Argent: The Consortium Review

Argent: The Consortium is the newest game from Level 99 Games. It was wildly successful on Kickstarter back in January, funding over 450%. In Argent, players use their wizards to earn enough votes from the consortium of a university in order to become the new chancellor.

Argent is primarily a worker placement game, but there are elements of card drafting, set collection, and special player powers also integrated as well. 

One of the best things about Argent is that there are 5 different kinds or workers (wizards) that each have a different ability either before or after they are placed. The red wizards, for instance, have the ability to knock other wizards off of placement spots, take the spot for themselves, and send the injured wizard to the infirmary.

Players' turns consist of taking a single action, which can consist of placing a wizard, playing a card, casting a spell, or passing. Worker spaces don't trigger until the end of the round. Once the round ends, the tiles that comprise the board trigger one after the other. All tiles have several spaces for wizards, and while the best ones are at the top of the tile and trigger first at the end of each round, these spots also require a badge - of which players only start with one.

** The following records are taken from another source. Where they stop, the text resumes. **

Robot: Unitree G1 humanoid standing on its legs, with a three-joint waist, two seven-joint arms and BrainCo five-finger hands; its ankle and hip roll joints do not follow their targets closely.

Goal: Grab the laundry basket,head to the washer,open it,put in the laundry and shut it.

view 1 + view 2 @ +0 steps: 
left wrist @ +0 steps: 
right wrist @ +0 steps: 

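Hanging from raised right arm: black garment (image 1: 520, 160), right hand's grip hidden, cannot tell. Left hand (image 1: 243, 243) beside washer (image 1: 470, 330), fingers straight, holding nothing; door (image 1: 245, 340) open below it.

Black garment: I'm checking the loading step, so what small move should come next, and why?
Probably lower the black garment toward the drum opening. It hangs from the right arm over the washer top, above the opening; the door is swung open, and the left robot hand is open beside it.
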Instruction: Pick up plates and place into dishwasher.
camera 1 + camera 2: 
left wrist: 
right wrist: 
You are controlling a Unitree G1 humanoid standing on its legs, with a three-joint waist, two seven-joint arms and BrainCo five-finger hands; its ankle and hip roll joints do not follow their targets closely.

There are three types of cards in the game. Spell cards, which players will acquire and then be able to activate once per round for a special ability, supporter cards, which will sometimes grant a special ability, and vault cards, which are a mix - treasures stay in play and can be activated once per round and consumables are played and discarded.

As I mentioned above, the goal of the game is to attract the most votes from the members of the consortium. The trick here is that the members of the consortium all start the game face down and secret. Players have to use their wizards to earn marks in order to gain information about what each voter is looking for - some will vote for the player with the most supporters from a certain school of magic or the player with the most money at the end of the game, etc.

The game ends after 5 rounds. End the end of the fifth round, the consortium cards are revealed, and rewarded to whoever meets the voters criteria. 

Argent: The Consortium does a lot of things differently from many worker placement games. First is the fact that players' turns do not always involve placing a worker. Adding card play into the mix changes the normal prioritization of worker placement games - not only do players need to decide which spots they need to take first, they also need to time snatching up those spots with resources or abilities they might need by taking an entire turn to play a card.

One thing that fell a little short for me is the hidden scoring conditions. Before my first couple plays, I was really excited about this concept. I really liked acquired marks so that I could get information about final scoring that my opponents didn't have and give me a direction to go in. The problem I have with this part of the game is two fold. First, there are 12 consortium votes available each round - but it was very rare in any of my playthroughs to see any players who had not placed out all or nearly all of their marks. The problem is that there are so many voters available that the variation of which voters are available each game is not very big. For the most part, players will want to try to get the most of everything, and need to find the consortium voters who are looking for specific color spells and supporters. I guess since my expectations for this mechanism were so high, I got to be a little let down after the fifth time I marked the "most gold" voter - not super exciting.

Another thing that I didn't love about Argent is the feeling that, even though the game adds a lot of really interesting twists to the worker placement genre, at its core, Argent's basic gameplay of "place a wizard, get resources," is still pretty stock worker placement. The different wizard's special powers didn't come into play nearly as often as I would have liked, and their abilities are not super exciting anyway.

Although those two factors didn't hit for me, I did have a great time playing Argent. The theme is great, and the twists the gameplay does offer are fun to play around with.

In addition, one of my favorite mechanical twists Argent throws in is the end of round trigger. In each game, there are a number of Bell Tower cards which grant a one-time bonus. Players can take one of these as their entire turn, but once the last card is taken, the round ends immediately. So players also share control over how long each round will last. Do you take the Bell Tower card with the resource you really need before the resolution phase? It's the second-to-last one there...will you have enough turns before the last one is taken to get everything done you need to get done?

Argent: The Consortium isn't going to set the worker placement genre on fire, but it is a very solid game, and one that I would recommend checking out! 7.5/10.

Jim would like to thank Level 99 Games for providing him with a review copy of Argent: The Consortium.

1 comment:

  1. Thanks for the review. I'm excited to receive my own copy. A few questions:

    How heavy is the game, compared to say Agricola? How hard is it to teach to new players? One comment I've heard repeated is how much there is going on, but I don't know what reference point they're comparing to.

    Regarding "but it was very rare in any of my playthroughs to see any players who had not placed out all or nearly all of their marks", isn't there some opportunity cost associated with finding out the identity of a secret voter (or do you just get some number of marks per round regardless)? Why wouldn't you just focus on securing the voters you DO know about instead of trying to find all their identities? I might be misunderstanding something, not having played the game, but this could be a case of groupthink in your particular group.

    Finally, regarding your first complaint about voter diversity, I'm hoping this is something the expansions will help out with somewhat (in total, 4 new voters are added I think), although there's still >50% chance any one voter is present. Another option is to reduce the number of voters (say from 12 to 8), although this may affect game balance elsewhere.